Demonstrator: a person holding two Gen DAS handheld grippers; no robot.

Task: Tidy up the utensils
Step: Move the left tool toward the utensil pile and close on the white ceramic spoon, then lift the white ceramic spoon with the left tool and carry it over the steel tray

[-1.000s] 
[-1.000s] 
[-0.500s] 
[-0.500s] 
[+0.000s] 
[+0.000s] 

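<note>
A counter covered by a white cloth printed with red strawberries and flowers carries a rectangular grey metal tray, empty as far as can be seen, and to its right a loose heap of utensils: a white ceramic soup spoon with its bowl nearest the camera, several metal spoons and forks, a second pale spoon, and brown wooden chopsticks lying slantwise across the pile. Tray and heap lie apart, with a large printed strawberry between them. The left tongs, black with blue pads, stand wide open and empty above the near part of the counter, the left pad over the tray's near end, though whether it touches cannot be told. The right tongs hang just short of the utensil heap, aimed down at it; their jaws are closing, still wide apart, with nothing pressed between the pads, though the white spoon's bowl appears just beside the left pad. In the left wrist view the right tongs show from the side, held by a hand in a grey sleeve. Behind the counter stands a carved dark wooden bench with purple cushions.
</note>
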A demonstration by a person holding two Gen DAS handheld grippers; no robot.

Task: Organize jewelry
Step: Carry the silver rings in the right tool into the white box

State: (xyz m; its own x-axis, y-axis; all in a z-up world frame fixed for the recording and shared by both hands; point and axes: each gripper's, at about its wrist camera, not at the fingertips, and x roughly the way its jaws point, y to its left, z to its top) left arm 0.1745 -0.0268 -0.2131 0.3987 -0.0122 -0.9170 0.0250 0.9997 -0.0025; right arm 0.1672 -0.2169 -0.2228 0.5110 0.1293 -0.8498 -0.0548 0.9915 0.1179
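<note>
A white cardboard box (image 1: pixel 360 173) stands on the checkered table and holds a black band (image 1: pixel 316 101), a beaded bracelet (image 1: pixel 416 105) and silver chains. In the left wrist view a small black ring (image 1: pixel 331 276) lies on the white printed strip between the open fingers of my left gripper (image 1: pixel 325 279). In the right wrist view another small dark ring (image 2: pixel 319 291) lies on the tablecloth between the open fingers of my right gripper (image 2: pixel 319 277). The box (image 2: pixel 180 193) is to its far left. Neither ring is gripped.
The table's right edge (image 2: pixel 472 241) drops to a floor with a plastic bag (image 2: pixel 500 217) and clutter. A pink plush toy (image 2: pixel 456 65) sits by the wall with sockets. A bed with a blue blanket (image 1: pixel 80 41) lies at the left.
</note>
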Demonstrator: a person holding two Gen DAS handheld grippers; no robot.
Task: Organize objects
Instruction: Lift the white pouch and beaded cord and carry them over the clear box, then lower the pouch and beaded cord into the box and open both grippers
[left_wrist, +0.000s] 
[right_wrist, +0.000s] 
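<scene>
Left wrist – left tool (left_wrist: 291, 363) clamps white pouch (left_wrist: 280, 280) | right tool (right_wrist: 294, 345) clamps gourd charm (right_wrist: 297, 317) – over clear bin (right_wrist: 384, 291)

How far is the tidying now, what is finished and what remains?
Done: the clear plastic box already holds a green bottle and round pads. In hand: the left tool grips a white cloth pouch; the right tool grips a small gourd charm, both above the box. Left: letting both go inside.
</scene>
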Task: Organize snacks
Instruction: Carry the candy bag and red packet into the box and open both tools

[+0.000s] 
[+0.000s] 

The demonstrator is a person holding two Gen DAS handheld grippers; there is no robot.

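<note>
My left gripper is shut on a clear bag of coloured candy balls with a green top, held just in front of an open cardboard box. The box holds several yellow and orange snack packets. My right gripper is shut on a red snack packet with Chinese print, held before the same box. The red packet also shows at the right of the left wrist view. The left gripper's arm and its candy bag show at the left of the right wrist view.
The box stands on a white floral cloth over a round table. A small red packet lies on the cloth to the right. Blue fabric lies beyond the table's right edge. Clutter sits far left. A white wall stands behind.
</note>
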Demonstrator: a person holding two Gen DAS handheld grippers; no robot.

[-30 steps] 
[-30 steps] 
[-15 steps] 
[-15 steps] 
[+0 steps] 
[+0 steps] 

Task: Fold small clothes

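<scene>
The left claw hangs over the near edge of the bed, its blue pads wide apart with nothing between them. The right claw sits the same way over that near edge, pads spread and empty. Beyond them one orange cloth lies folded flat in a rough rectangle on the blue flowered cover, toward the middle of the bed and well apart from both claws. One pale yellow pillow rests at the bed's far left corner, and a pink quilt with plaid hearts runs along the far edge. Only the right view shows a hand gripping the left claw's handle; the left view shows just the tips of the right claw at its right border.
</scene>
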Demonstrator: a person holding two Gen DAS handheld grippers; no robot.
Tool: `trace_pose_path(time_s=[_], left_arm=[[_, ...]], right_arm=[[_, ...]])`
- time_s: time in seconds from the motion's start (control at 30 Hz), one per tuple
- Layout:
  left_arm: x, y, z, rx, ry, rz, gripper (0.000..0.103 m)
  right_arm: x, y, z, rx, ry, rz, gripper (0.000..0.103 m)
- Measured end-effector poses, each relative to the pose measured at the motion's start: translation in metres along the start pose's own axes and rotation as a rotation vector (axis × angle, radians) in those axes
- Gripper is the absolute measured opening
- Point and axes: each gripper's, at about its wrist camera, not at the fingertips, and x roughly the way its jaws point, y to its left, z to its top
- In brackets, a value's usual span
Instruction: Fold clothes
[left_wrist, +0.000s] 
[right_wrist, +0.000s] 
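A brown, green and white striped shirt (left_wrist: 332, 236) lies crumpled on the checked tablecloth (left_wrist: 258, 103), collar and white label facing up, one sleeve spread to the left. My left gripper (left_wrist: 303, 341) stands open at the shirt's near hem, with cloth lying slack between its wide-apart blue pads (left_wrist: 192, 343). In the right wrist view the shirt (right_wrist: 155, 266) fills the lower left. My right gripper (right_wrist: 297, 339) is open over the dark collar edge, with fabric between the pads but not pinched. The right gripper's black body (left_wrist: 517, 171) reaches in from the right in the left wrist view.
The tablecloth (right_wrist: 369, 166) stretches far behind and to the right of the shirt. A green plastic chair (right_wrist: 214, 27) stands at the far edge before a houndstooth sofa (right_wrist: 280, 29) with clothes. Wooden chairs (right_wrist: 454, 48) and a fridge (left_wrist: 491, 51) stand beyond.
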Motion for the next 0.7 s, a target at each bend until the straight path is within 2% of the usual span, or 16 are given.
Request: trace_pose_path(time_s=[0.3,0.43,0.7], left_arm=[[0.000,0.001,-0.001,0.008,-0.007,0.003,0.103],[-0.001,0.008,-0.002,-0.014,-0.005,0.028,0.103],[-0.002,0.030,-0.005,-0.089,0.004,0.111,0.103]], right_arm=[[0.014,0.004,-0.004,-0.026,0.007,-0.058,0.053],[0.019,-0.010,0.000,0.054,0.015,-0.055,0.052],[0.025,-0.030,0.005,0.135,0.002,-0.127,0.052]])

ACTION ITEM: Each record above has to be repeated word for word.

EXERCISE RESPONSE:
Demonstrator: a person holding two Gen DAS handheld grippers; no robot.

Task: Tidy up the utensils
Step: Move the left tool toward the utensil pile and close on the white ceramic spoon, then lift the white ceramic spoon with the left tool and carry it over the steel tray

[-1.000s] 
[-1.000s] 
[-0.500s] 
[-0.500s] 
[+0.000s] 
[+0.000s] 

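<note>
A counter covered by a white cloth printed with red strawberries and flowers carries a rectangular grey metal tray, empty as far as can be seen, and to its right a loose heap of utensils: a white ceramic soup spoon with its bowl nearest the camera, several metal spoons and forks, a second pale spoon, and brown wooden chopsticks lying slantwise across the pile. Tray and heap lie apart, with a large printed strawberry between them. The left tongs, black with blue pads, stand wide open and empty above the near part of the counter, the left pad over the tray's near end, though whether it touches cannot be told. The right tongs hang just short of the utensil heap, aimed down at it; their jaws are closing, still wide apart, with nothing pressed between the pads, though the white spoon's bowl appears just beside the left pad. In the left wrist view the right tongs show from the side, held by a hand in a grey sleeve. Behind the counter stands a carved dark wooden bench with purple cushions.
</note>
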A demonstration by a person holding two Gen DAS handheld grippers; no robot.

Task: Organize jewelry
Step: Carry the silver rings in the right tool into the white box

State: (xyz m; its own x-axis, y-axis; all in a z-up world frame fixed for the recording and shared by both hands; point and axes: each gripper's, at about its wrist camera, not at the fingertips, and x roughly the way its jaws point, y to its left, z to its top) left arm 0.1745 -0.0268 -0.2131 0.3987 -0.0122 -0.9170 0.0250 0.9997 -0.0025; right arm 0.1672 -0.2169 -0.2228 0.5110 0.1293 -0.8498 -0.0548 0.9915 0.1179
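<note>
A white cardboard box (image 1: pixel 360 173) stands on the checkered table and holds a black band (image 1: pixel 316 101), a beaded bracelet (image 1: pixel 416 105) and silver chains. In the left wrist view a small black ring (image 1: pixel 331 276) lies on the white printed strip between the open fingers of my left gripper (image 1: pixel 325 279). In the right wrist view another small dark ring (image 2: pixel 319 291) lies on the tablecloth between the open fingers of my right gripper (image 2: pixel 319 277). The box (image 2: pixel 180 193) is to its far left. Neither ring is gripped.
The table's right edge (image 2: pixel 472 241) drops to a floor with a plastic bag (image 2: pixel 500 217) and clutter. A pink plush toy (image 2: pixel 456 65) sits by the wall with sockets. A bed with a blue blanket (image 1: pixel 80 41) lies at the left.
</note>
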Demonstrator: a person holding two Gen DAS handheld grippers; no robot.
Task: Organize objects
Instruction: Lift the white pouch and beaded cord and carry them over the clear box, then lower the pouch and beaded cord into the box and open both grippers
[left_wrist, +0.000s] 
[right_wrist, +0.000s] 
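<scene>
Left wrist – left tool (left_wrist: 291, 363) clamps white pouch (left_wrist: 280, 280) | right tool (right_wrist: 294, 345) clamps gourd charm (right_wrist: 297, 317) – over clear bin (right_wrist: 384, 291)

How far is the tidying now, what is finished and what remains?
Done: the clear plastic box already holds a green bottle and round pads. In hand: the left tool grips a white cloth pouch; the right tool grips a small gourd charm, both above the box. Left: letting both go inside.
</scene>
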Task: Organize snacks
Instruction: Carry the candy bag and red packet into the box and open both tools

[+0.000s] 
[+0.000s] 

The demonstrator is a person holding two Gen DAS handheld grippers; there is no robot.

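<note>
My left gripper is shut on a clear bag of coloured candy balls with a green top, held just in front of an open cardboard box. The box holds several yellow and orange snack packets. My right gripper is shut on a red snack packet with Chinese print, held before the same box. The red packet also shows at the right of the left wrist view. The left gripper's arm and its candy bag show at the left of the right wrist view.
The box stands on a white floral cloth over a round table. A small red packet lies on the cloth to the right. Blue fabric lies beyond the table's right edge. Clutter sits far left. A white wall stands behind.
</note>
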Demonstrator: a person holding two Gen DAS handheld grippers; no robot.

[-30 steps] 
[-30 steps] 
[-15 steps] 
[-15 steps] 
[+0 steps] 
[+0 steps] 

Task: Fold small clothes

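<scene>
The left claw hangs over the near edge of the bed, its blue pads wide apart with nothing between them. The right claw sits the same way over that near edge, pads spread and empty. Beyond them one orange cloth lies folded flat in a rough rectangle on the blue flowered cover, toward the middle of the bed and well apart from both claws. One pale yellow pillow rests at the bed's far left corner, and a pink quilt with plaid hearts runs along the far edge. Only the right view shows a hand gripping the left claw's handle; the left view shows just the tips of the right claw at its right border.
</scene>
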Demonstrator: a person holding two Gen DAS handheld grippers; no robot.
Tool: `trace_pose_path(time_s=[_], left_arm=[[_, ...]], right_arm=[[_, ...]])`
- time_s: time in seconds from the motion's start (control at 30 Hz), one per tuple
- Layout:
  left_arm: x, y, z, rx, ry, rz, gripper (0.000..0.103 m)
  right_arm: x, y, z, rx, ry, rz, gripper (0.000..0.103 m)
- Measured end-effector poses, each relative to the pose measured at the motion's start: translation in metres along the start pose's own axes and rotation as a rotation vector (axis × angle, radians) in those axes
- Gripper is the absolute measured opening
- Point and axes: each gripper's, at about its wrist camera, not at the fingertips, and x roughly the way its jaws point, y to its left, z to its top
- In brackets, a value's usual span
Instruction: Fold clothes
[left_wrist, +0.000s] 
[right_wrist, +0.000s] 
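A brown, green and white striped shirt (left_wrist: 332, 236) lies crumpled on the checked tablecloth (left_wrist: 258, 103), collar and white label facing up, one sleeve spread to the left. My left gripper (left_wrist: 303, 341) stands open at the shirt's near hem, with cloth lying slack between its wide-apart blue pads (left_wrist: 192, 343). In the right wrist view the shirt (right_wrist: 155, 266) fills the lower left. My right gripper (right_wrist: 297, 339) is open over the dark collar edge, with fabric between the pads but not pinched. The right gripper's black body (left_wrist: 517, 171) reaches in from the right in the left wrist view.
The tablecloth (right_wrist: 369, 166) stretches far behind and to the right of the shirt. A green plastic chair (right_wrist: 214, 27) stands at the far edge before a houndstooth sofa (right_wrist: 280, 29) with clothes. Wooden chairs (right_wrist: 454, 48) and a fridge (left_wrist: 491, 51) stand beyond.
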Motion for the next 0.7 s, a target at each bend until the straight path is within 2% of the usual span, or 16 are given.
Request: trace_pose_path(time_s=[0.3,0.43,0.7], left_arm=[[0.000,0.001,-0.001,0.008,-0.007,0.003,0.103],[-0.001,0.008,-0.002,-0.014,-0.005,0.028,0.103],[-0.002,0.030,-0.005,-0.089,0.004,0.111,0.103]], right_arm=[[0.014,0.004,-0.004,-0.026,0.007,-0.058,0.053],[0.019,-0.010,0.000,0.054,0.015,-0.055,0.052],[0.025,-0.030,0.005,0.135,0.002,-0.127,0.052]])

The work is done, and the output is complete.